Deena Winter of MN Reformer recently wrote about how an increasing share of HHS and other government spending is accomplished through private nonprofits. She notes,
State government increasingly relies on nonprofits to complete its work, from preventing violence to encouraging vaccination.
To illustrate this phenomenon, we will focus on a single nonprofit, Lutheran Social Service of Minnesota (LSSM). This charity behemoth has evolved from a tiny rural orphanage in 1865 to an entity that will take in revenue approaching a quarter-billion dollars this year.
The terminally naive may imagine that the bulk of resources supporting something called Lutheran Social Service would come from, well, Lutherans.
In fact, nearly 90 percent of LSSM’s revenue comes from taxpayers, as shown in this table charting revenue over the past decade,
Over the past decade, Lutheran Social Service has seen its revenue nearly double. However, the share of its revenue contributed by government entities continues to grow at an even faster rate, now approaching 90 percent of the total. The remainder is funded by private donations, client fees, and investment income.
A large share of LSSM’s revenue comes from a single government agency, DHS. The Department’s share of LSSM revenue has grown at an even faster rate over the past decade, and now represent almost two-fifths (38 percent) of the nonprofit’s total.
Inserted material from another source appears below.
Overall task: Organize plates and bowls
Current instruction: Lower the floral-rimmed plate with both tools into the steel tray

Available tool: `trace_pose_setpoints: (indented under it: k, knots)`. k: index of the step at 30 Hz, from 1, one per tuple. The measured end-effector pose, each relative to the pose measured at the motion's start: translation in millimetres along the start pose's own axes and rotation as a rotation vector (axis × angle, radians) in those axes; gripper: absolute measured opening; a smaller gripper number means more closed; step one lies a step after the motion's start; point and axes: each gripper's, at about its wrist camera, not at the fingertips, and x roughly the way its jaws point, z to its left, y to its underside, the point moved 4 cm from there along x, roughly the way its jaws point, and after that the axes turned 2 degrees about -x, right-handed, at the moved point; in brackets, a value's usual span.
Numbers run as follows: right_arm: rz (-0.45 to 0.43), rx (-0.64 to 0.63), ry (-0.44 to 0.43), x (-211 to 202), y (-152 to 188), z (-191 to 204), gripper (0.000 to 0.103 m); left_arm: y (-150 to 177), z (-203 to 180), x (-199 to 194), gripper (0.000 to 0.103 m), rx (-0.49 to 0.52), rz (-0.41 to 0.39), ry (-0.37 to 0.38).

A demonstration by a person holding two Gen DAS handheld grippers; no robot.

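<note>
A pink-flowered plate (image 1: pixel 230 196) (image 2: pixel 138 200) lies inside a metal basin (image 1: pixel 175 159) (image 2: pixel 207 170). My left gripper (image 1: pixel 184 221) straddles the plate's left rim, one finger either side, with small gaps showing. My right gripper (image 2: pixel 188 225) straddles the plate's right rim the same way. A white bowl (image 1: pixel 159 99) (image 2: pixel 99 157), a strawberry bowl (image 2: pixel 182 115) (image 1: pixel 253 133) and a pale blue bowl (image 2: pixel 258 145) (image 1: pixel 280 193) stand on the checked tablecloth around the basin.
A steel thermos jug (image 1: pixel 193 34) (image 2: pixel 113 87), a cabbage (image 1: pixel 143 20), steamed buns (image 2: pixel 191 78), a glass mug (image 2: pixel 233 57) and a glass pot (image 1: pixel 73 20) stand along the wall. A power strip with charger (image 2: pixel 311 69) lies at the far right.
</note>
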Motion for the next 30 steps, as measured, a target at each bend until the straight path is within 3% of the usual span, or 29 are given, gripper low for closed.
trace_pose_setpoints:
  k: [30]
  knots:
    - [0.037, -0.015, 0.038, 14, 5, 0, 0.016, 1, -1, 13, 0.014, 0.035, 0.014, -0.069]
Government payments are difficult to track, as invoices are paid to more than a dozen separate LSSM accounts.
Interestingly enough, the current CEO (styled “Commissioner”) of the Department of Human Services, is Jodi Harpstead, who has held the post since August 2019.
Immediately before her appointment as DHS Commissioner, Harpstead served as the CEO of Lutheran Social Service of Minnesota, running the nonprofit beginning in 2011.
It has been under her watch, as DHS Commissioner, that Lutheran Social Service has experienced its greatest growth in DHS payments.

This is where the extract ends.